Estimada suscritora, estimado suscritor: es noticia de estos días que la oposición formal venezolana (salvo Acción Democrática), está decidida a promover un referéndum abrogatorio de la recién aprobada Ley Orgánica de Educación. En efecto, el primer parágrafo del Artículo 74 de la Constitución Nacional dice a la la letra:

Serán sometidas a referendo, para ser abrogadas total o parcialmente, las leyes cuya abrogación fuere solicitada por iniciativa de un número no menor del diez por ciento de los electores o electoras inscritos o inscritas en el registro civil y electoral o por el Presidente o Presidenta de la República en Consejo de Ministros”.

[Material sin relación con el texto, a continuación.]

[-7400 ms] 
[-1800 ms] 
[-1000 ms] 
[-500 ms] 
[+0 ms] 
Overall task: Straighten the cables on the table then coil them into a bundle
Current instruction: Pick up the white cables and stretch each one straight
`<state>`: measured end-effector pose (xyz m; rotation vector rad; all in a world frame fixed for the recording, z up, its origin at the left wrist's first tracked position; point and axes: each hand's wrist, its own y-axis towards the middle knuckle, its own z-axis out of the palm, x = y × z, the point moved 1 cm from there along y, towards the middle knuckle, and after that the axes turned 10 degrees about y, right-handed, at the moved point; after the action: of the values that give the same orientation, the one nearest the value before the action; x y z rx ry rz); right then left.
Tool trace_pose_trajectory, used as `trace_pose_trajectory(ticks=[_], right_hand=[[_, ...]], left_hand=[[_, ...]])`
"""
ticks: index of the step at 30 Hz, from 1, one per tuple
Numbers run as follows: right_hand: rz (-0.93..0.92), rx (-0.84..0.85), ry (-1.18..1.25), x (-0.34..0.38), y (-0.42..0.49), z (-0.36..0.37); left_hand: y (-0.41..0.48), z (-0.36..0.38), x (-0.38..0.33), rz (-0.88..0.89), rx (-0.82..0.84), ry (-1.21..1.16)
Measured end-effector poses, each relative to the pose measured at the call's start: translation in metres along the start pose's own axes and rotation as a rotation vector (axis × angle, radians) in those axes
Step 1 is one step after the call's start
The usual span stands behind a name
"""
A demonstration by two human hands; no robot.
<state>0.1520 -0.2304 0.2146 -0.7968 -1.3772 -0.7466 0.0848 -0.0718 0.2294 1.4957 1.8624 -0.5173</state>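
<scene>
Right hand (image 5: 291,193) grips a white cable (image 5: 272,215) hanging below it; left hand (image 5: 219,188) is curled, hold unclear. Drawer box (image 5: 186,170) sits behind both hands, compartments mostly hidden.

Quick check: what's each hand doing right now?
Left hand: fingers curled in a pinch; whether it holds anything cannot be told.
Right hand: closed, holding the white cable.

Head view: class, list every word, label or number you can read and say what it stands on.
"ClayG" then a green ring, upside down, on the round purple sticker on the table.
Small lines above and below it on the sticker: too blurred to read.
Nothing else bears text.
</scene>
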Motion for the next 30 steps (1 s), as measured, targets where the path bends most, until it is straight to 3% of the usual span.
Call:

Como puede verse, sólo 10% de los electores (la mitad de lo requerido para un referéndum revocatorio) sería necesario para forzar un referéndum abrogatorio, lo mismo que lo prescrito para un referéndum consultivo. (Un poco menos de 1.800.000 firmas). Habiendo argumentado en la Carta Semanal #341 de doctorpolítico (del pasado 23 de julio) que debiera pensarse en convocar un referéndum consultivo sobre la implantación en Venezuela de un régimen político-económico socialista, la publicación ve con simpatía, en general, la proposición de referenda abrogatorios.

Sin embargo, en el caso de un referéndum abrogatorio de la novísima y madrugada Ley Orgánica de Educación, el asunto puede ser un espejismo de cuya búsqueda se regresaría con las manos vacías.

Apartando el hecho de que el apoyo ciudadano a esta ley no ha sido medido en encuestas (próximamente lo será, según informaciones recibidas ayer) y por tanto se ignora si el rechazo—como si lo es en el caso del socialismo, la estatización de empresas y haciendas y el acoso a gobernadores y alcaldes de oposición—es mayoritario, es altamente probable que el referéndum ni siquiera pueda celebrarse, detenido al arrancar por el Tribunal Supremo de Justicia. Veamos.

El último parágrafo del mismo Artículo 74 dice: “No podrán ser sometidas a referendo abrogatorio las leyes de presupuesto, las que establezcan o modifiquen impuestos, las de crédito público y las de amnistía, así como aquellas que protejan, garanticen o desarrollen los derechos humanos y las que aprueben tratados internacionales. (Destacado nuestro).

No es difícil anticipar que el TSJ, cuya Sala Constitucional mutila la Constitución Nacional sin espabilar, declare que la LOE es, justamente, un “desarrollo” del derecho a la educación, que es un derecho humano. Le bastaría apuntar a la primera cláusula del Artículo 103 de la Constitución Nacional: “Toda persona tiene derecho a una educación integral, de calidad, permanente, en igualdad de condiciones y oportunidades, sin más limitaciones que las derivadas de sus aptitudes, vocación y aspiraciones”.

En consecuencia, un esfuerzo opositor por abrogar la nueva Ley Orgánica de Educación será, irremisiblemente, trabajo perdido.